Max Cramer OAM (6 July 1934 – 3 August 2010) was an Australian scuba diver who became famous as the co-discoverer of the wreck of the Batavia on 4 June 1963. He was involved in a number of maritime archaeology projects pertaining to historic shipwrecks in Western Australia.

==Early life==

Max Cramer was born on 6 July 1934. He grew up on Mt. Fairfax farm near Moonyoonooka, just east of Geraldton in Western Australia. He attended Geraldton Senior High School, leaving at 16 and becoming a builder by trade. In the 1950s he developed an interest in scuba diving, still a novel recreational activity. Cramer was also keen on local history and was aware that the Dutch ship Batavia had been wrecked off the coast of Geraldton, on the Houtman Abrolhos Islands, on 4 June 1629. This calamity had been followed by the infamous Batavia Mutiny. Searchers had been trying to locate the wreck of the Batavia for over 100 years. In fact, they had been searching in the wrong area for most of that period, in the Pelsaert Group, of the Houtman Abrolhos Islands.

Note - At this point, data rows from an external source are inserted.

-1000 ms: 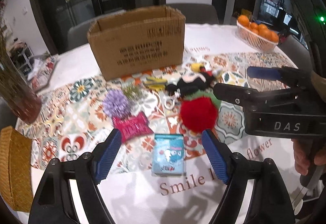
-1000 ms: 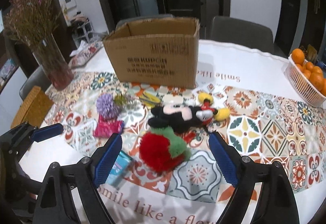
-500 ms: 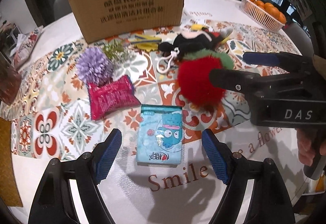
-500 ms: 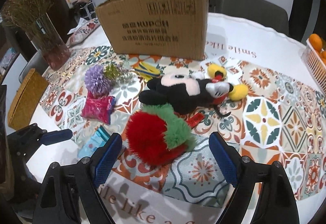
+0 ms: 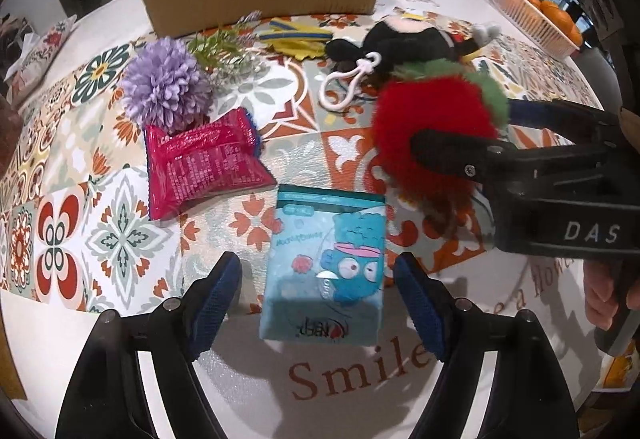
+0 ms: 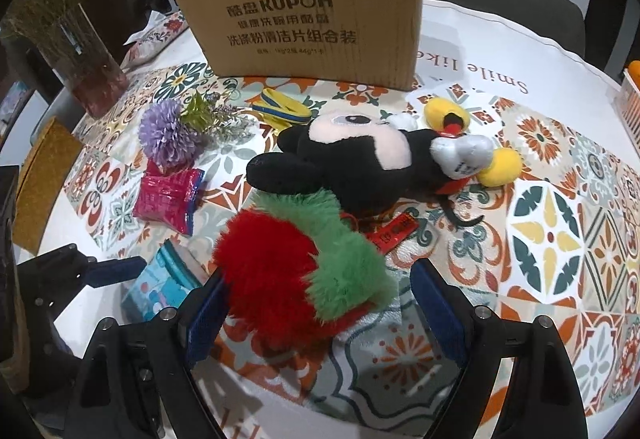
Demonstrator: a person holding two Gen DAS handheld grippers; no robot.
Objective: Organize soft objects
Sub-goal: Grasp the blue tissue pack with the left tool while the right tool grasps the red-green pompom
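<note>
My right gripper (image 6: 320, 313) spread wide around the red-green plush (image 6: 298, 271) — left pad touching it. Mickey plush (image 6: 360, 163) just behind, cardboard box (image 6: 308, 15) beyond; left gripper (image 6: 100, 273) near blue packet (image 6: 160, 289).

Overhead indoor light fell evenly on the table (image 5: 400, 391), bright and sharp at centre in both wrist views. The left gripper (image 5: 318, 301) cast soft shadows forward onto the cloth. Fisheye distortion bent the far cardboard box (image 6: 304, 19); edges darkened into black vignette, the room behind stayed dim.
</note>
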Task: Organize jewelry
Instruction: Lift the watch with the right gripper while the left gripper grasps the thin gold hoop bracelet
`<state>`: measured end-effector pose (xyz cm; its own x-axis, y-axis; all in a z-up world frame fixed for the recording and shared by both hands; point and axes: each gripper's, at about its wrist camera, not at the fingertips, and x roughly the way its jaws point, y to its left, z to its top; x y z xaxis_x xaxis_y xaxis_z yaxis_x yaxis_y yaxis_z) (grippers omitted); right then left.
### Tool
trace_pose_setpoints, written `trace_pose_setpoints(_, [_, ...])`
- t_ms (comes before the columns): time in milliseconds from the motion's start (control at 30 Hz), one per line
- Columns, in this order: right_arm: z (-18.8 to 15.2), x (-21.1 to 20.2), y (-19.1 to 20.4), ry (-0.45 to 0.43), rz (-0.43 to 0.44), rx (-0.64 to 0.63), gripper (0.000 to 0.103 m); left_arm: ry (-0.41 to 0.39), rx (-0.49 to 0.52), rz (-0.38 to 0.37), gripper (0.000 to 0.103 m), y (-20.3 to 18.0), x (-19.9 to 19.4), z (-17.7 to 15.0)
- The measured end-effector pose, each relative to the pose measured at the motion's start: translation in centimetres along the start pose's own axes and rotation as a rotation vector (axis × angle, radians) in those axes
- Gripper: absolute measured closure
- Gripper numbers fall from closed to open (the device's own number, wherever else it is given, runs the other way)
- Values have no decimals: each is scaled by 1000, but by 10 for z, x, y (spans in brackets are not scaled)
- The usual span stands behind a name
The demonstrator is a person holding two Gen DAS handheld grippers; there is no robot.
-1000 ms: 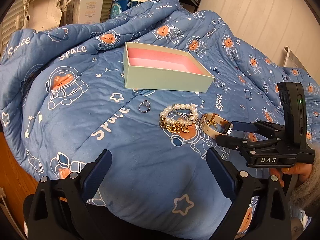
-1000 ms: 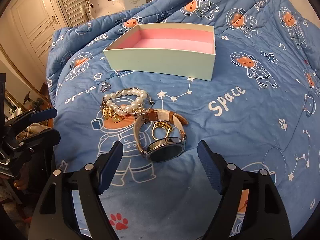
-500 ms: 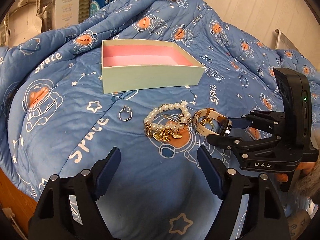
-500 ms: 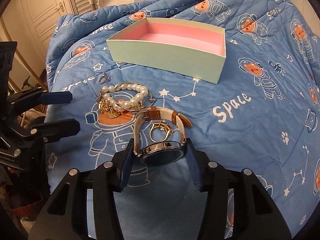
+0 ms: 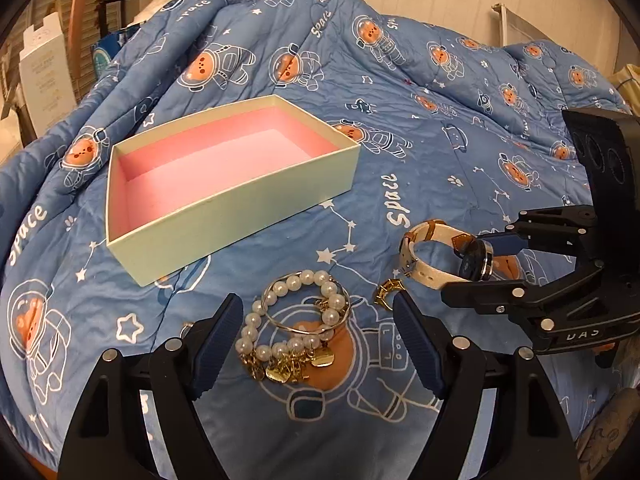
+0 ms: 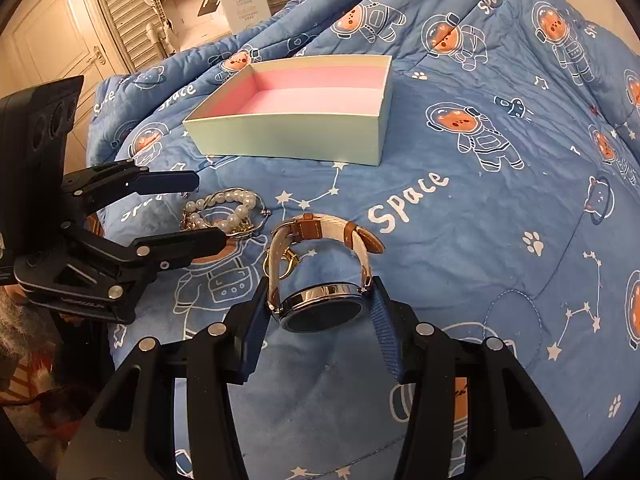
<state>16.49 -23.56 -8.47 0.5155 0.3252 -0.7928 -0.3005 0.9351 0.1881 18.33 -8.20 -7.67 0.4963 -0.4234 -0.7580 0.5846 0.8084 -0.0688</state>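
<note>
Blue ribbed pads of the right gripper stand on either side of the watch, pressing the steel case from both flanks; the dark dial faces the camera, and the cream strap with tan leather ends arcs up and away behind it. From the left wrist view the watch appears lifted off the quilt, though the underside is hidden by the right gripper's lower finger. A small gold ring lies on the quilt inside the strap loop as seen from the right wrist; in the left wrist view it sits just beside the left gripper's right pad. The left gripper has jaws apart, pads touching nothing, with the pearl bracelet and its cluster of gold charms lying on the quilt between the fingers. A silver ring is mostly cut off behind the left pad; its form cannot be made out. Farther back, well apart from both grippers, the pale green box with pink lining sits open on the quilt, holding nothing visible. Its inner near wall is hidden from both cameras. White cartons and louvred doors beyond the bed are blurred.
</note>
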Motion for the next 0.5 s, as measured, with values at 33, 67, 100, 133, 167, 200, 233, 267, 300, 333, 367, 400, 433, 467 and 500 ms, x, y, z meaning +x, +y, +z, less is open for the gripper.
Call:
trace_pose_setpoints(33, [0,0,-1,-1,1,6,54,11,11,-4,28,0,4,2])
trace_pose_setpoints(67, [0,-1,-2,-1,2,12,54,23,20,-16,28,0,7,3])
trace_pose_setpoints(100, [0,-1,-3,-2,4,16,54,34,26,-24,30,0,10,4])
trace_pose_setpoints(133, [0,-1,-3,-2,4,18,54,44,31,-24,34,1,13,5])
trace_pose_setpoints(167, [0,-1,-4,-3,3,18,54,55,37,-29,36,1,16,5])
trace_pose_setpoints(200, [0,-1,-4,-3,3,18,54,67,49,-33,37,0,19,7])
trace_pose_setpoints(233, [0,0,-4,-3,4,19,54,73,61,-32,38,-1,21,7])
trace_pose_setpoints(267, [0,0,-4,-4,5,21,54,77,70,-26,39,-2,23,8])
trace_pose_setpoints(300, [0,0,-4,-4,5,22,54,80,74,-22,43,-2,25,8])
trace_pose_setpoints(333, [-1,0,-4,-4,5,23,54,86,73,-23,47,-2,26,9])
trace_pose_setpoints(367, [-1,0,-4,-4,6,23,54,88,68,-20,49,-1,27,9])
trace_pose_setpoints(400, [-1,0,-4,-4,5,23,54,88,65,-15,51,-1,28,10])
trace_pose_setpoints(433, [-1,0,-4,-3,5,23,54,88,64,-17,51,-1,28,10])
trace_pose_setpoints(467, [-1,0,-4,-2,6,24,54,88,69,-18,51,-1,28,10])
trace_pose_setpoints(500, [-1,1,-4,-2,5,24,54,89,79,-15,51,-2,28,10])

==Co-discovery of wreck of the Batavia==

Research in the 1950s by Henrietta Drake-Brockman strongly pointed to the Batavia actually lying in the Wallabi Group, 50 kilometres to the north. Based on this theory Cramer and other scuba enthusiasts, such as Hugh Edwards, began diving on the reefs and around the islands there. Then in 1963 a crayfisherman, Pop Martin, unexpectedly dug up a skeleton on one of the islands. That aroused great interest. Then another crayfisherman, Dave Johnson, mentioned to Cramer that he had also seen strange objects under the water nearby, including what might be an anchor and cannons. On 4 June 1963, Max Cramer, his brother Graham Cramer, Tom Brady and Greg Allen dived at the spot, Morning Reef. Within minutes they had found the legendary wreck, exactly 334 years to the day of its sinking.

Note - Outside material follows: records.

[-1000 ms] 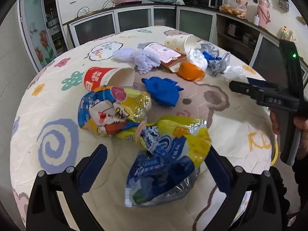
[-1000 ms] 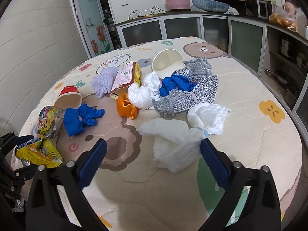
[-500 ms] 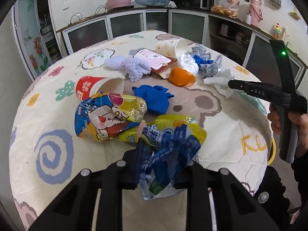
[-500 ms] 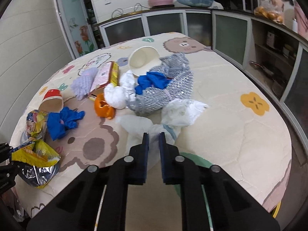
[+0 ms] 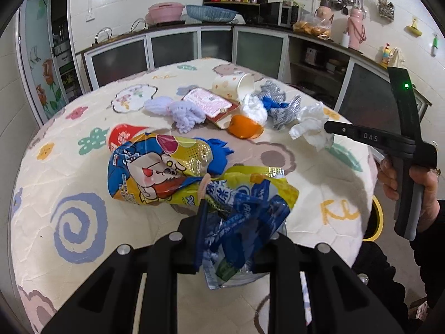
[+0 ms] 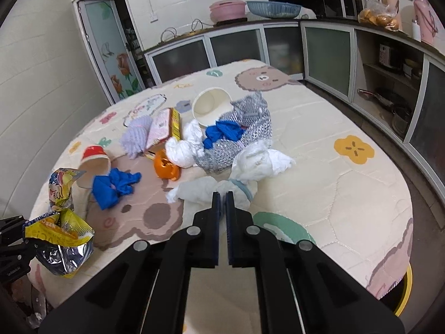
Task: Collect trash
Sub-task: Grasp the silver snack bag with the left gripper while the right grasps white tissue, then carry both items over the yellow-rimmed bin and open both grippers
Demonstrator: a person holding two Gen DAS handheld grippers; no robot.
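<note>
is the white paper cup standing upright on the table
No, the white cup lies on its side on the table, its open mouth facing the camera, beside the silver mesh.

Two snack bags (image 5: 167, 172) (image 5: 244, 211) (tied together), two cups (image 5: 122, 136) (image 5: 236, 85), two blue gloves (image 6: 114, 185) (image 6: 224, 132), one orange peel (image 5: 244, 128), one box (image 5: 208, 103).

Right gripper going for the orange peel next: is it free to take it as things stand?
Probably not yet. The right gripper is shut on a white tissue, so its fingers are occupied; the orange peel itself lies uncovered.
</note>
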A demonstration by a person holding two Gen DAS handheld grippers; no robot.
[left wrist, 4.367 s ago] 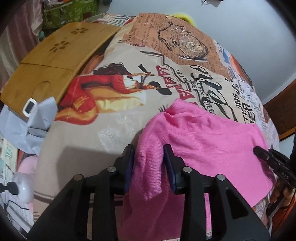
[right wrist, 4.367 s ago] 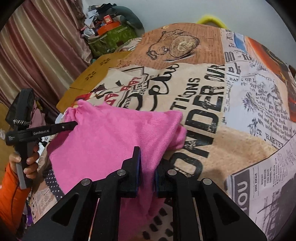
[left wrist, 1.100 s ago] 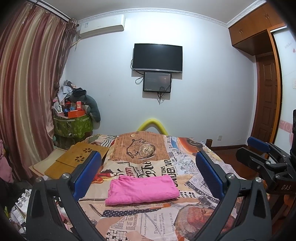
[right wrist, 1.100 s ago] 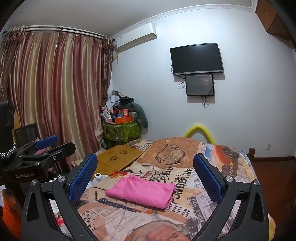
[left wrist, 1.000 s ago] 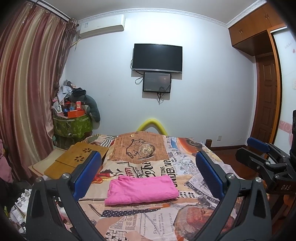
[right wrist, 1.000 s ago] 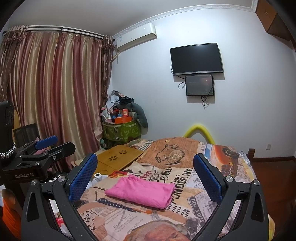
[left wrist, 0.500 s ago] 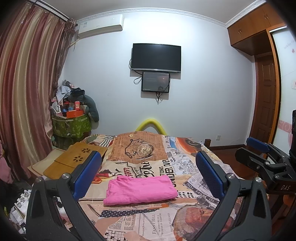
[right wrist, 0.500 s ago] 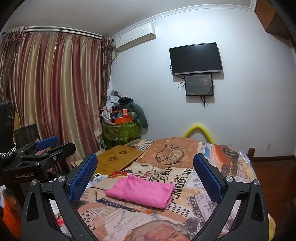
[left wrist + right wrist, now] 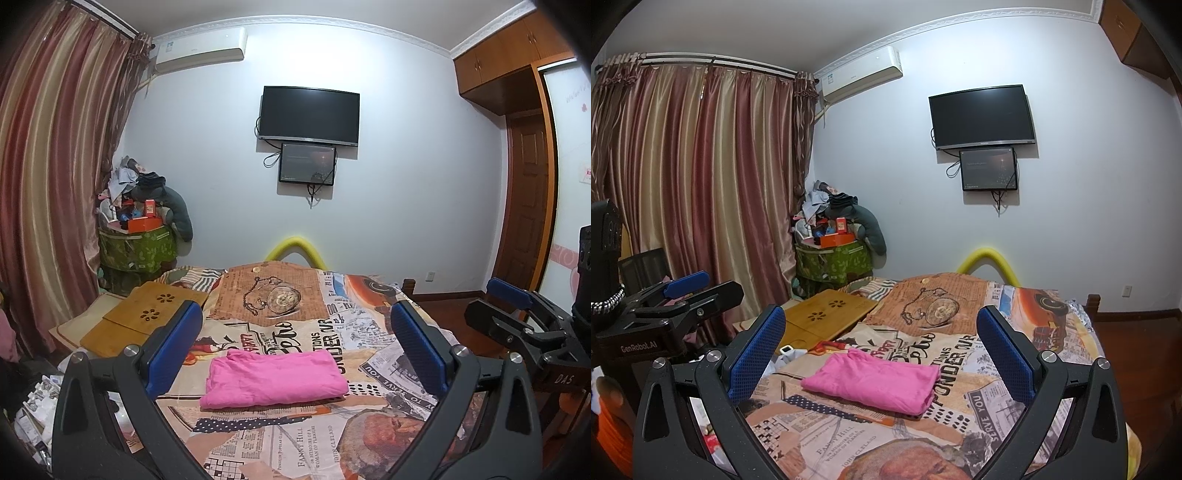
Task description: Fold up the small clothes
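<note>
Left wrist: one folded pink garment [image 9: 273, 378], bedspread [image 9: 314, 439].

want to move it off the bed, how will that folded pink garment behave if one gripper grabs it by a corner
The pink garment looks like thin, soft knit, so it would probably droop and unfold if lifted by one corner. It seems light for its size. Pushed across the printed bedspread, it would likely bunch up.

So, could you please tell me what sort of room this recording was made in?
Most likely a home bedroom. A bed with a newspaper-print cover fills the middle, a TV hangs on the wall above it, and long curtains with an air conditioner beside them line one side. A folded pink garment lies on the bed.
</note>
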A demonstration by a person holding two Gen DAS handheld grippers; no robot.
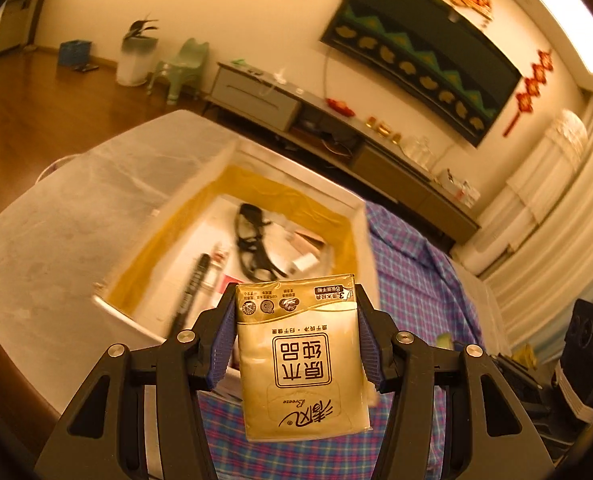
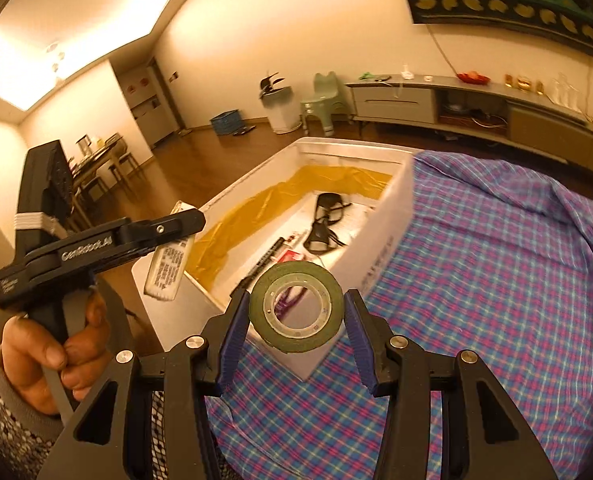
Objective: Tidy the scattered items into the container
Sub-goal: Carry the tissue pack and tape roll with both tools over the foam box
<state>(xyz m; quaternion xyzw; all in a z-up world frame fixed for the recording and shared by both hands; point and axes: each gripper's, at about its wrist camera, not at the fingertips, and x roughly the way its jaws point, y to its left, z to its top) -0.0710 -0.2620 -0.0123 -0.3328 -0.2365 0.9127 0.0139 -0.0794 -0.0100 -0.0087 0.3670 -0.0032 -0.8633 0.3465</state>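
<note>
A gold tissue packet [image 1: 301, 354] is pinched between the blue pads of the left gripper [image 1: 296, 340], its printed face turned upward and its top edge reaching over the near rim of the white storage box [image 1: 164, 200]. From the right wrist view the same packet [image 2: 168, 264] is seen edge-on, held in the air just above the box's [image 2: 392, 216] near left corner, with the left gripper [image 2: 176, 236] gripped by a bare hand [image 2: 52, 356]. A roll of green tape [image 2: 296, 306] is clamped on its sides by the right gripper [image 2: 296, 320], hole facing the camera, and is held over the near corner of the box. Inside the box, which is lined along its walls with yellow tape [image 2: 280, 200], black eyeglasses [image 2: 324, 224] lie near the middle, a black marker pen [image 2: 264, 260] lies nearer the front wall, and a small red-and-white packet [image 2: 292, 257] is seen just beside the pen. The box is set on a blue and pink plaid cloth [image 2: 496, 280]
</note>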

The discovery created an international sensation and Cramer's life was irrevocably changed. He became an explorer of wrecks par excellence, in the service of maritime archaeology, and a champion of the rich maritime history and heritage of what is now known as the Batavia Coast.

==Cramer's role in maritime archaeology==

The discovery of the Batavia was an event which saw the real commencement of Cramer's long involvement in locating and assisting in the recovery of material from some of Australia's most historic wrecks, often at his own expense. This included the Zeewijk, wrecked in the Pelsaert Group of the Houtman Abrolhos in 1727, which he dived on earlier in 1963, and the Zuytdorp which came to grief when it struck the Zuytdorp Cliffs, 560 kilometres north of Perth, in 1712. Cramer, his brother Graham, and Tom Brady were in fact the first to dive on that wreck, in May 1964. This was a very dangerous undertaking as the wreck sits underwater at the base of a cliff, and it is only calm enough to safely enter the water on a few days each year.

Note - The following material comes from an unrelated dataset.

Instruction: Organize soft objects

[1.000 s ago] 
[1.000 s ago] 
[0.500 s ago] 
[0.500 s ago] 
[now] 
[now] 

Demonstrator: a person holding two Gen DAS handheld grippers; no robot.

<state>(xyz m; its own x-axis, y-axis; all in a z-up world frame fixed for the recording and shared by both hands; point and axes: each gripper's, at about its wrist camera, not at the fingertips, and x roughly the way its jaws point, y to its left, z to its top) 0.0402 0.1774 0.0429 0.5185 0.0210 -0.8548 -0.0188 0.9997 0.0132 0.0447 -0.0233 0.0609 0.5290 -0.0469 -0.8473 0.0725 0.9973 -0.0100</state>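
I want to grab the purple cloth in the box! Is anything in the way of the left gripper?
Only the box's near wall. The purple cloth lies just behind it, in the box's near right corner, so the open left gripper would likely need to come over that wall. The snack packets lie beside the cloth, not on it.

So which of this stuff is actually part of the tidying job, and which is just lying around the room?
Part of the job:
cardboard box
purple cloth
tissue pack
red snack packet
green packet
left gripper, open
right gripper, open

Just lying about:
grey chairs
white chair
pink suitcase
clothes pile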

Max Cramer also helped to promote research into the fate of all the Dutch seafarers stranded on the coast of Western Australia during the 17th and early 18th centuries. As an extension of his activities he was co-leader of an expedition to Shark Bay early in 1998 which recovered a bottle, sealed with a French coin, left by Captain Louis de Saint Aloüarn of the Gros Ventre in 1772, which had probably contained a document (since disintegrated) claiming possession of Australia for France.

==Cramer's role in fostering Batavia Coast heritage==

Max Cramer was also noted for his tireless promotion of the region's early maritime heritage and history. In 1993 he became founding Chair of the Batavia Coast Maritime History Association, and strongly advocated for the housing and display of a proportion of artefacts from the Batavia and other historic wrecks in Geraldton. This led to a purpose-built maritime museum being established in Geraldton, the Geraldton Maritime Museum, possibly the best regional museum in the country.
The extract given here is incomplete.